- ACTION ITEM
Return nothing but the lines from the one with "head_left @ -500" through the one with "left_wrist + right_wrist" in the data below, word for word and without pictures.

════

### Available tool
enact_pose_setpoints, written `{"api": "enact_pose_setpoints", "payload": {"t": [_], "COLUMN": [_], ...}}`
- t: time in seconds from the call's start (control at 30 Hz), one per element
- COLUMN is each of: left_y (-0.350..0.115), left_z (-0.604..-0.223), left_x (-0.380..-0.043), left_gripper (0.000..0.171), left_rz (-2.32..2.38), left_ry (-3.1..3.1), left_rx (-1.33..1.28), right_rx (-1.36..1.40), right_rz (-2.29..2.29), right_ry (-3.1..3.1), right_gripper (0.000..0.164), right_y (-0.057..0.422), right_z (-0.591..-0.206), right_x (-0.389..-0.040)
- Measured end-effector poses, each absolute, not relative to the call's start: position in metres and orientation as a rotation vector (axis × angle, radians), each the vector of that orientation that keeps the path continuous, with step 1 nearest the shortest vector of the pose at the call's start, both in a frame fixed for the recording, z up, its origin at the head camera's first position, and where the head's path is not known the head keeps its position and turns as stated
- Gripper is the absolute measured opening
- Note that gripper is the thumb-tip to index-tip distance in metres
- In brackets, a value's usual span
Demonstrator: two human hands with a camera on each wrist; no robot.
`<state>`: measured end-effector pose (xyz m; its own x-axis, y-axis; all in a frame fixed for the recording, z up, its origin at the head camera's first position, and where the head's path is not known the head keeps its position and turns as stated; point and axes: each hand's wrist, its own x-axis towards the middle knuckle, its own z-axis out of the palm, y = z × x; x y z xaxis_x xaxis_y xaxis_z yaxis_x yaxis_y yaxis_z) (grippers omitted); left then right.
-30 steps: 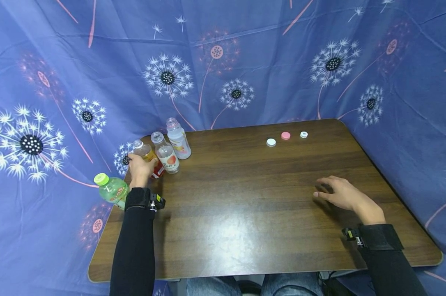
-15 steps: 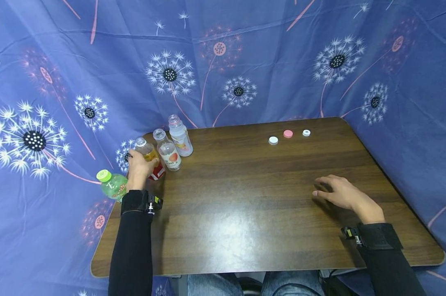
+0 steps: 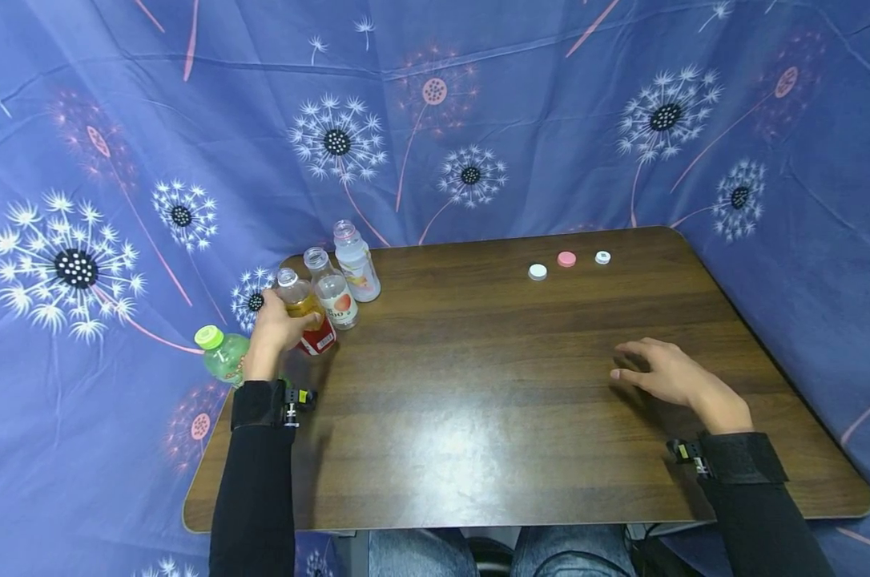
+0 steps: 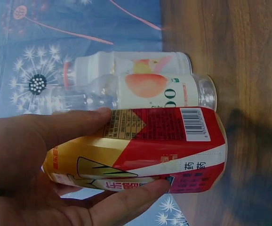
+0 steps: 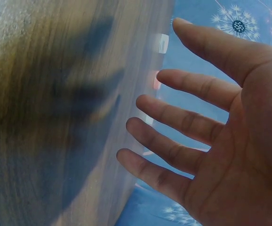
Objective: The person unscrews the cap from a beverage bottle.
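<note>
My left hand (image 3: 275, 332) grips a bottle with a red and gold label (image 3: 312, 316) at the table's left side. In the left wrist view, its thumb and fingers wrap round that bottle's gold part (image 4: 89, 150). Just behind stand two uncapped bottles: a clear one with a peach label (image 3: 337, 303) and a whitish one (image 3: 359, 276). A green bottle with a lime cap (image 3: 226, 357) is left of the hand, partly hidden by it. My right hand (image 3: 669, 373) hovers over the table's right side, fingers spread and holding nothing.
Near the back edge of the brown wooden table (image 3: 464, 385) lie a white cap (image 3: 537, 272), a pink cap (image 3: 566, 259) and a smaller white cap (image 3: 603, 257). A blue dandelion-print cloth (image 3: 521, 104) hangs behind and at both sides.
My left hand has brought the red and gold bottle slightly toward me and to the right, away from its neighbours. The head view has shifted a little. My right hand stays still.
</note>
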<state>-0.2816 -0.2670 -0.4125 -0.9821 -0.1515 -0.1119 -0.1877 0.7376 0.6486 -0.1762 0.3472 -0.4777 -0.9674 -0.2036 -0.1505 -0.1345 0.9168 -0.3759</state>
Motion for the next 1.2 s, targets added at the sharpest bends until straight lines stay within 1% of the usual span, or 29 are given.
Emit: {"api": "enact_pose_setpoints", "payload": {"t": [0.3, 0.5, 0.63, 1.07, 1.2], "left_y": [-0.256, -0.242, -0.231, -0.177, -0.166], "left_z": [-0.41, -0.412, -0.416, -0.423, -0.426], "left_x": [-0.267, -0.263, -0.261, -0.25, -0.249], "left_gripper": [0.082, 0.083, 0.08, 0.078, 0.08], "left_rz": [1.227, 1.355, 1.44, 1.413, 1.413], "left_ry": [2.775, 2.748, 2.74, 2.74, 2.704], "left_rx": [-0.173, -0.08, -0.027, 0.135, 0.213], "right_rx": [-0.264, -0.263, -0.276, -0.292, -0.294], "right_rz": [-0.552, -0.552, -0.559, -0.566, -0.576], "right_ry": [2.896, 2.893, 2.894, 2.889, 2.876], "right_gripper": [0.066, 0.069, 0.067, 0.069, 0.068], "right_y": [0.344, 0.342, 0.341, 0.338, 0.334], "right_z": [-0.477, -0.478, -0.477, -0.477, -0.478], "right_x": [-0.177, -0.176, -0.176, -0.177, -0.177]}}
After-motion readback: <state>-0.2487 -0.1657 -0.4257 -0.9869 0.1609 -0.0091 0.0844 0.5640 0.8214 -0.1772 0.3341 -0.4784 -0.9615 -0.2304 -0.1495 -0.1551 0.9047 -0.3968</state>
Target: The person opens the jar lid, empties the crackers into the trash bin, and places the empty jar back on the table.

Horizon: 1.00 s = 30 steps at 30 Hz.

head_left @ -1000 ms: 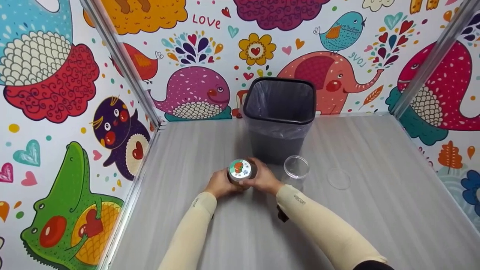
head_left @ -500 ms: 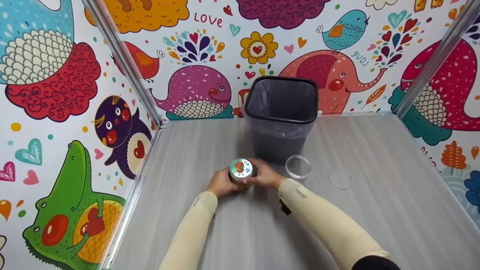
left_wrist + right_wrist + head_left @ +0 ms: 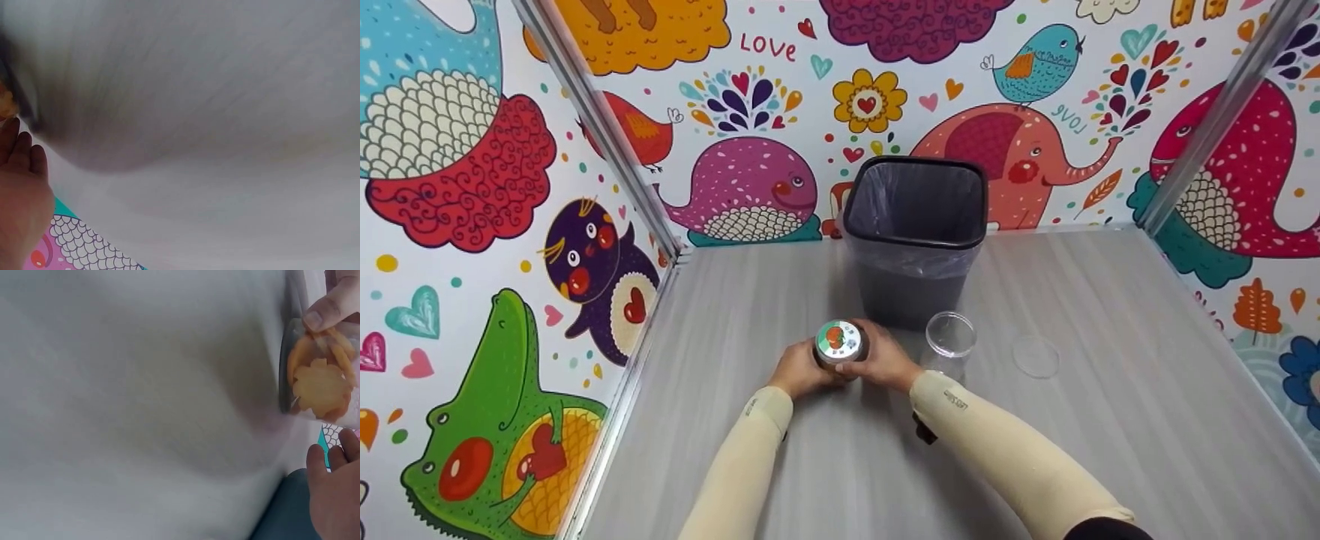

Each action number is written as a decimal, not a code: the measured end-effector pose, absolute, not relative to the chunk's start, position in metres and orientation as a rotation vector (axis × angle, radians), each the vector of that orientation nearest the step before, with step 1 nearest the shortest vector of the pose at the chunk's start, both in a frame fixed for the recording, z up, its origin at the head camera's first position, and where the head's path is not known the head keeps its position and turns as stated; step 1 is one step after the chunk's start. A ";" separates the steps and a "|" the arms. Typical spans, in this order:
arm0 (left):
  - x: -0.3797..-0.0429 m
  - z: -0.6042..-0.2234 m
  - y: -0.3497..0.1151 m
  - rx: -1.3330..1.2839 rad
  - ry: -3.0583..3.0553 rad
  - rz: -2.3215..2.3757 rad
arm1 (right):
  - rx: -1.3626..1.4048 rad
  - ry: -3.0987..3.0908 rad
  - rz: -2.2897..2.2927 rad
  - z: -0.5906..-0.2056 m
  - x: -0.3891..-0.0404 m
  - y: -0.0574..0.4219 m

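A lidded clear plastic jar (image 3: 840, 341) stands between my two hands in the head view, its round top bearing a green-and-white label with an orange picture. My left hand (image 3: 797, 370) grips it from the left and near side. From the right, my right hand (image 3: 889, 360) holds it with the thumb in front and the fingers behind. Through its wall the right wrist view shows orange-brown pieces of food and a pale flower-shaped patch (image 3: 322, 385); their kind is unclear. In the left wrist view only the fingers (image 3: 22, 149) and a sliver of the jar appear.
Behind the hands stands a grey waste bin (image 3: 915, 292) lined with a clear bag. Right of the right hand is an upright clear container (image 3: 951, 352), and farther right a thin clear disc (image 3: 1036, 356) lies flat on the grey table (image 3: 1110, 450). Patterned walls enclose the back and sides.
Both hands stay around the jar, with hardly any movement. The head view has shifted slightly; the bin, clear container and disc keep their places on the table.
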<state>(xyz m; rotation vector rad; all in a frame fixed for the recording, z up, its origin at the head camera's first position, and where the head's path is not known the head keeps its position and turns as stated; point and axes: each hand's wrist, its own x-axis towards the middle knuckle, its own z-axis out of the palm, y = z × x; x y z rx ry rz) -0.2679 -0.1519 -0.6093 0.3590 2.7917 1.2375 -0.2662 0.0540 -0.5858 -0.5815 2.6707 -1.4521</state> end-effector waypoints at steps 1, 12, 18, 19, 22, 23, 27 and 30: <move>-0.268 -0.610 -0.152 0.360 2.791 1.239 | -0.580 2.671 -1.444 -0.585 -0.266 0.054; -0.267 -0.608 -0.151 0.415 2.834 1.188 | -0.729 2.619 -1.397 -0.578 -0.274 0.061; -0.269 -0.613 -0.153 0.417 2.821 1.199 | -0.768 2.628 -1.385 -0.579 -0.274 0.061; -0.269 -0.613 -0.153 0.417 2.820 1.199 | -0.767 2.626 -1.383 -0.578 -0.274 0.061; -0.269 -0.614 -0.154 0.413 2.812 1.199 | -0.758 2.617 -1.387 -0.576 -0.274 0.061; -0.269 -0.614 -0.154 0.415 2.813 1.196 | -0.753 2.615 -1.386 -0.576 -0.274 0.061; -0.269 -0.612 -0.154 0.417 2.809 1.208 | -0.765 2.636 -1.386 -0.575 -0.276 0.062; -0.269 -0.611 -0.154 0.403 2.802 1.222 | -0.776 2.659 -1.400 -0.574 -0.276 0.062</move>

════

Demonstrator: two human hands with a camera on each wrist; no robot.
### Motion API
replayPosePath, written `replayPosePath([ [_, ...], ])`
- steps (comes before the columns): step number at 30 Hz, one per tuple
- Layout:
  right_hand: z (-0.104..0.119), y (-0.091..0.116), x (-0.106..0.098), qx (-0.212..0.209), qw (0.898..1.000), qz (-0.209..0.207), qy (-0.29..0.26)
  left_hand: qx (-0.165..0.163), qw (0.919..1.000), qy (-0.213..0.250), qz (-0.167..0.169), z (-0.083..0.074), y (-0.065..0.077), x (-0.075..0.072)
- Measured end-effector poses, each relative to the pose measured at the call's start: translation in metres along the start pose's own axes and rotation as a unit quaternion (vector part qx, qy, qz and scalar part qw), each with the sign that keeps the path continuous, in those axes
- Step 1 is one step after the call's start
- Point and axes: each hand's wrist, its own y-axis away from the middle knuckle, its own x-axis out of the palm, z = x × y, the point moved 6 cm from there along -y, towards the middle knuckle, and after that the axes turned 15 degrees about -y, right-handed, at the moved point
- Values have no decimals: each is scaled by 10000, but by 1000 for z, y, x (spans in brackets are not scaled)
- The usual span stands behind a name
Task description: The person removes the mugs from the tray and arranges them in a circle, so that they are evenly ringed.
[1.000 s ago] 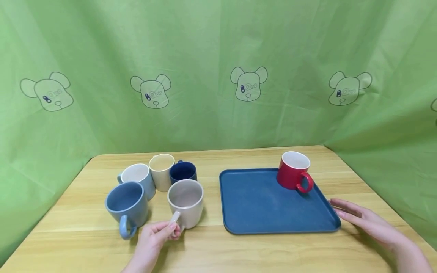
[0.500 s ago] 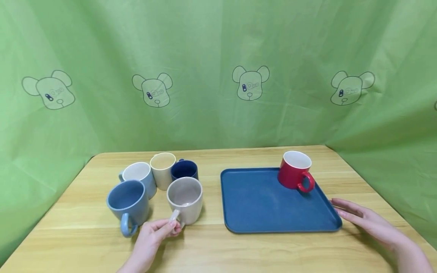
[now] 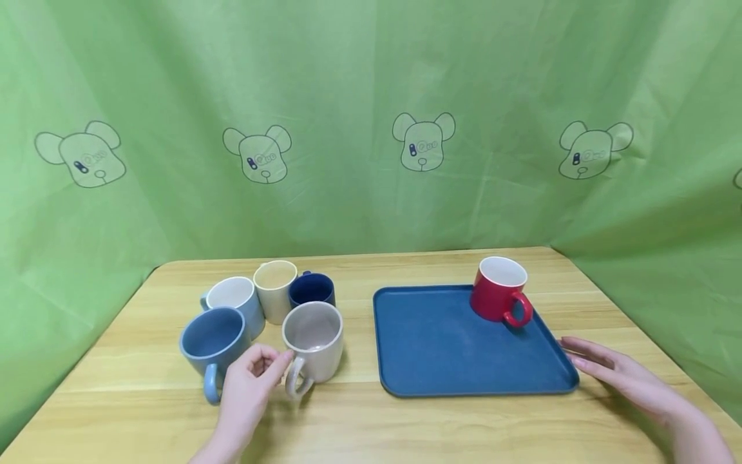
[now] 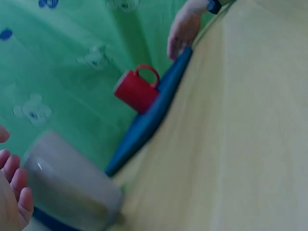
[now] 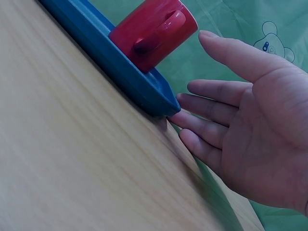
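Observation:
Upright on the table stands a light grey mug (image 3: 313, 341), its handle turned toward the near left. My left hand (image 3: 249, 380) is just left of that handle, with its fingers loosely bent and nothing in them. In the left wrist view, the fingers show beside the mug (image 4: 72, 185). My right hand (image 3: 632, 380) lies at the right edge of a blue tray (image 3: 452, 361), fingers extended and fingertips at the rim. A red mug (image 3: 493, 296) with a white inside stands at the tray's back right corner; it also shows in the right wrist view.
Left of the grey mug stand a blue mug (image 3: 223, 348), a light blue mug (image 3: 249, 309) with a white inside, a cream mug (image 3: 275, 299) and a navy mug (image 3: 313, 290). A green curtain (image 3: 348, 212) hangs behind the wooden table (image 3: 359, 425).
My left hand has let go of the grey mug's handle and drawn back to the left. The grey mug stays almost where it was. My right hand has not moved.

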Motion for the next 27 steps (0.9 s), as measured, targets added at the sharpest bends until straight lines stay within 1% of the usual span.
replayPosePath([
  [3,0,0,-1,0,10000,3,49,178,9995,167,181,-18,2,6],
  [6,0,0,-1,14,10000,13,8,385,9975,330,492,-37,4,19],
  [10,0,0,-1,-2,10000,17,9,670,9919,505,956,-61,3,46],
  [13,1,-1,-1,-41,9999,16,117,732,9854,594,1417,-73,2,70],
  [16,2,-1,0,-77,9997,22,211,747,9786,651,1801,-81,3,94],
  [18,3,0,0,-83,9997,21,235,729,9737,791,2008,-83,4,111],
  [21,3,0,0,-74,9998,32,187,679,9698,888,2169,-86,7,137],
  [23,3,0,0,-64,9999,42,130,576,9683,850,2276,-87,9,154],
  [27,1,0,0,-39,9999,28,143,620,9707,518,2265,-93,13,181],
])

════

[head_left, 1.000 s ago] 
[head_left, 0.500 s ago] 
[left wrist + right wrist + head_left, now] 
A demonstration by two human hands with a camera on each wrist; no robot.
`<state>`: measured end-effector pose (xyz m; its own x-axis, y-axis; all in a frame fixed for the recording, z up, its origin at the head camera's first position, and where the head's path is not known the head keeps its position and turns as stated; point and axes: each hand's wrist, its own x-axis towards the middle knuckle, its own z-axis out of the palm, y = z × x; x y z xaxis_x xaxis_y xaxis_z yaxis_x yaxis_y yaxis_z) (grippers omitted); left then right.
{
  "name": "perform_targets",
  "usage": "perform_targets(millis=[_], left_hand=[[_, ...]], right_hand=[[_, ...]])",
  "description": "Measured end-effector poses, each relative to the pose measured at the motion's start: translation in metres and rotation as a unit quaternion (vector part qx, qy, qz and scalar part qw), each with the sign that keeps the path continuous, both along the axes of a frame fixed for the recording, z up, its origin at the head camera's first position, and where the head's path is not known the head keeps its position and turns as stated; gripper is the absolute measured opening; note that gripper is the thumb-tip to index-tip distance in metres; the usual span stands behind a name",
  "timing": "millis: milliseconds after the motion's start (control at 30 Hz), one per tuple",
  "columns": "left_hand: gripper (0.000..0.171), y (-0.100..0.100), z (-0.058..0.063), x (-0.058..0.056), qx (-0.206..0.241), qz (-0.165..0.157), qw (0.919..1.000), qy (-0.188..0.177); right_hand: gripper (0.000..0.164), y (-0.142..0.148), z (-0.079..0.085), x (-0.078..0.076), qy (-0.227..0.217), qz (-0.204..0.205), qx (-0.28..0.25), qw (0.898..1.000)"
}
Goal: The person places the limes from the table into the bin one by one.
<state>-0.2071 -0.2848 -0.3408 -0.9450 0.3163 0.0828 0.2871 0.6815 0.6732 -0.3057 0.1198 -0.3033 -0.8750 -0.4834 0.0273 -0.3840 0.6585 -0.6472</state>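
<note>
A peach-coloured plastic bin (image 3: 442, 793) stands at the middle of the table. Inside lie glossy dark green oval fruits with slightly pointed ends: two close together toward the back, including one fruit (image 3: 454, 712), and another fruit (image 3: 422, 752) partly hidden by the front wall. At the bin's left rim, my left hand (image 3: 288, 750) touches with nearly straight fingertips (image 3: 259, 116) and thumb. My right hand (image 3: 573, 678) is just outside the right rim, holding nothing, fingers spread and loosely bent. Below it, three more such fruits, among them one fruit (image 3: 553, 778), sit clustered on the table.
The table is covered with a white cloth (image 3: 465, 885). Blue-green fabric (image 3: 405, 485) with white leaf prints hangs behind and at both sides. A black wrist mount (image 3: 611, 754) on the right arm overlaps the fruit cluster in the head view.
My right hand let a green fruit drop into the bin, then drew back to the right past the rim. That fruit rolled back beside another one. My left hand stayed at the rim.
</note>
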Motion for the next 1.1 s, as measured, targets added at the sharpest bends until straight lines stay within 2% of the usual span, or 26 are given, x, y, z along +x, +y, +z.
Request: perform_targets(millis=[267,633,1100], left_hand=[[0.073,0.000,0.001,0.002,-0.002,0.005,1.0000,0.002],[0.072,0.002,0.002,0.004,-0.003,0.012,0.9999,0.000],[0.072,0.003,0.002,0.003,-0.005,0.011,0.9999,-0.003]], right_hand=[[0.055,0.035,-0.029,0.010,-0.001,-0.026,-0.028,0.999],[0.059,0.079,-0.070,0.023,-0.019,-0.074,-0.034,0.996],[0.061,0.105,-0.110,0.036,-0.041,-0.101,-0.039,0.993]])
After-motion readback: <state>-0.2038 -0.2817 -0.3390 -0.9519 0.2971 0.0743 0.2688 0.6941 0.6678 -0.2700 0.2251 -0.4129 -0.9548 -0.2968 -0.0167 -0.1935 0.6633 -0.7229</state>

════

- OUTPUT OF THE EXERCISE
head_left @ -500 ms: 
left_wrist + right_wrist + head_left @ +0 ms: 

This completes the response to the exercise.